WORK ITEM — In the entries below, find the lines with the word "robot" and copy them.

(Dataset records)
++++++++++++++++++++

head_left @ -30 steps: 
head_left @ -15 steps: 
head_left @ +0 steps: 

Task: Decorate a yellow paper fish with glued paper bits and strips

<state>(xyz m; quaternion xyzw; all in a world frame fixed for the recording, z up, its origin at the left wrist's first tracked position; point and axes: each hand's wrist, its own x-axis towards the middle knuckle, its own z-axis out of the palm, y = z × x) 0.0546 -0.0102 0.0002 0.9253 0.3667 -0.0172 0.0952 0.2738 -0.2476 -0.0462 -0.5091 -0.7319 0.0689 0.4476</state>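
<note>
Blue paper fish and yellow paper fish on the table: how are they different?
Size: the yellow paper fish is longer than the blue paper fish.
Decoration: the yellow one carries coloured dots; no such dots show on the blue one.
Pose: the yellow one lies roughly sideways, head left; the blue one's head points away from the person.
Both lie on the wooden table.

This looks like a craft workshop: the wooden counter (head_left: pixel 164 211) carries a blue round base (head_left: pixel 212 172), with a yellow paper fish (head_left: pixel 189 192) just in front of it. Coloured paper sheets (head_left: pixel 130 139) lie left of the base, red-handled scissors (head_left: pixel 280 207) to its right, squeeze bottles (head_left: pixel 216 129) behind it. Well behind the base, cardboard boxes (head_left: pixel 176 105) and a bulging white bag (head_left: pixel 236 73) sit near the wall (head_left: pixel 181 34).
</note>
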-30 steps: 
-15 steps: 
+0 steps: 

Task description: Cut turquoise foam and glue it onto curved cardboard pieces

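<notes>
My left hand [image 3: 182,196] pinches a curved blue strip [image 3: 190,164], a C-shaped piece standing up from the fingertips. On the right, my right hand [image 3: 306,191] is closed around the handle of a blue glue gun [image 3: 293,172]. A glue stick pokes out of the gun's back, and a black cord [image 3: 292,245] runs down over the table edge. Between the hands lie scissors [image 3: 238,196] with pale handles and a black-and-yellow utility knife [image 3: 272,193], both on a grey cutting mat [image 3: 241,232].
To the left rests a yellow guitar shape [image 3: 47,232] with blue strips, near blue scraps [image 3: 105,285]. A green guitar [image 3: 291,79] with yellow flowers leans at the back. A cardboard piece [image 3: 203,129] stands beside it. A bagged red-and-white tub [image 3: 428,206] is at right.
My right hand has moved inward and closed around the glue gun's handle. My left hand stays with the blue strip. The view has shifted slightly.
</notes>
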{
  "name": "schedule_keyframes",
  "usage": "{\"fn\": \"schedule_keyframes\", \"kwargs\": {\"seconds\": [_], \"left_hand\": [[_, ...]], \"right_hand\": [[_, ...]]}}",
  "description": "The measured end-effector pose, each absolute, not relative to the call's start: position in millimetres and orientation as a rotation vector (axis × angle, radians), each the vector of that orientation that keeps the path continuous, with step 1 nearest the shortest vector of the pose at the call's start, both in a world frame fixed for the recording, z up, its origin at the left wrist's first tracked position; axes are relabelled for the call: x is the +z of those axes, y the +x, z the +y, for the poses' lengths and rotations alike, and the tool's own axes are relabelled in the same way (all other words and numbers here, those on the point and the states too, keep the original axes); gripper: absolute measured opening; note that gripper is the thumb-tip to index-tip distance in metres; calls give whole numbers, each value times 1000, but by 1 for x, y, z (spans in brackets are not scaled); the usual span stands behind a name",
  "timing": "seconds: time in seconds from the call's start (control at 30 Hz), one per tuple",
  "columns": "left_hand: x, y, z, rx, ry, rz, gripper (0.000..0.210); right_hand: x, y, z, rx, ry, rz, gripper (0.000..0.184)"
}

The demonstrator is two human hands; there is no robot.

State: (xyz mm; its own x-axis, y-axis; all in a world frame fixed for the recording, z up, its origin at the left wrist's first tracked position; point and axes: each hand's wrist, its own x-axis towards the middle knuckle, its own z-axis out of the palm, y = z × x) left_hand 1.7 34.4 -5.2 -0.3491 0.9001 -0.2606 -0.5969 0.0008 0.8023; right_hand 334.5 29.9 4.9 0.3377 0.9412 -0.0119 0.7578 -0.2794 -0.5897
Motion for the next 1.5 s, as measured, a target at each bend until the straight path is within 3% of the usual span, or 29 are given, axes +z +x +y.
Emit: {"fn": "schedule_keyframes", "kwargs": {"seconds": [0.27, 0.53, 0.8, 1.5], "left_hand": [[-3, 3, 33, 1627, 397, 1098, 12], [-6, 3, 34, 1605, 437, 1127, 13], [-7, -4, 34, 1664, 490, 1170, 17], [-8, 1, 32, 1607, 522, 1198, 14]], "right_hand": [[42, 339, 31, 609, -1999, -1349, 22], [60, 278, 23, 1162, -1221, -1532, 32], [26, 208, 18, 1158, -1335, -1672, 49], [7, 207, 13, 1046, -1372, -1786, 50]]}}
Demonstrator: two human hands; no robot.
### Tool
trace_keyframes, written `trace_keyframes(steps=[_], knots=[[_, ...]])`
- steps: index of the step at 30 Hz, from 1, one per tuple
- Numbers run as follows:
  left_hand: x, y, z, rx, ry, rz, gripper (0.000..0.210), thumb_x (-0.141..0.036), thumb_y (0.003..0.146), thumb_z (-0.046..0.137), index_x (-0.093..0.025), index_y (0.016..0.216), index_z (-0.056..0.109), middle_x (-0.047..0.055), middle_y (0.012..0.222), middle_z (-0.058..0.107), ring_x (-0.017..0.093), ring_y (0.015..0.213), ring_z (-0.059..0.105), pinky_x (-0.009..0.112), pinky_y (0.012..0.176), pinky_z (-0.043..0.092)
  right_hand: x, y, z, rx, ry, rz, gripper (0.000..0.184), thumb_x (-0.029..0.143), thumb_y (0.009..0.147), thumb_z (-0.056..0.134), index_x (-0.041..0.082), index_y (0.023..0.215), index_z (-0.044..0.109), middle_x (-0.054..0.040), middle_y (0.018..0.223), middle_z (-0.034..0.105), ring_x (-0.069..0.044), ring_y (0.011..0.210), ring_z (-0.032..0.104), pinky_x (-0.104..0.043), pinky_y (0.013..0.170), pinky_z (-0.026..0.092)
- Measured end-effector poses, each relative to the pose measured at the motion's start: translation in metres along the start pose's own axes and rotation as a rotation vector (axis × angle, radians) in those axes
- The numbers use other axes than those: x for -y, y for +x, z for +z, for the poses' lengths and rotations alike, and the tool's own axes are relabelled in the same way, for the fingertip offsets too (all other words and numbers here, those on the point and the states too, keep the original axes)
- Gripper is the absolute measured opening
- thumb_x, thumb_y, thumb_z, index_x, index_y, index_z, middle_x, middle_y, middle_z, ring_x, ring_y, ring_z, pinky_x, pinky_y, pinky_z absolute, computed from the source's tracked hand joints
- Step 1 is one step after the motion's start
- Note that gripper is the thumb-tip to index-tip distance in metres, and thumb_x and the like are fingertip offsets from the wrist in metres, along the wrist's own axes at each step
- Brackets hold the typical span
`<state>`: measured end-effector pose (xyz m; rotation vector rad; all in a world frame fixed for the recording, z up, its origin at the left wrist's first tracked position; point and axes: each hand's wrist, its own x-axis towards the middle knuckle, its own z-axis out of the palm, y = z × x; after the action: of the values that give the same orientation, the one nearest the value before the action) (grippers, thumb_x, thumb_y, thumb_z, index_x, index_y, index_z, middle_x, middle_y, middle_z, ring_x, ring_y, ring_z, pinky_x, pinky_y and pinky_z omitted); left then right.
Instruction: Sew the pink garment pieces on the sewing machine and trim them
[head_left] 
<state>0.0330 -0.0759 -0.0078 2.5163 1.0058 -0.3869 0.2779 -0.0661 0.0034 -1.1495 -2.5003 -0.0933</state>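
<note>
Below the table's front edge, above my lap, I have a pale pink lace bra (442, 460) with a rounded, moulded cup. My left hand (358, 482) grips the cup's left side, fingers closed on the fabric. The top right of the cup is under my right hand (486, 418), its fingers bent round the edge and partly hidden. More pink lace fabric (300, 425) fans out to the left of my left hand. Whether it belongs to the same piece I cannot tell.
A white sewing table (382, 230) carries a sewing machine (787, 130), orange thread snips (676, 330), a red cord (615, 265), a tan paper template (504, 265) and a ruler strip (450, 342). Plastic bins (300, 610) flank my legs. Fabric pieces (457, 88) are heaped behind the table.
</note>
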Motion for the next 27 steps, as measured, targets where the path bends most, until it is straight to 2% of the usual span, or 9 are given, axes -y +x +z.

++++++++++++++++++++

ANSWER TO THIS EXERCISE —
The demonstrator is two human hands; there is no robot.
Demonstrator: two human hands; no robot.

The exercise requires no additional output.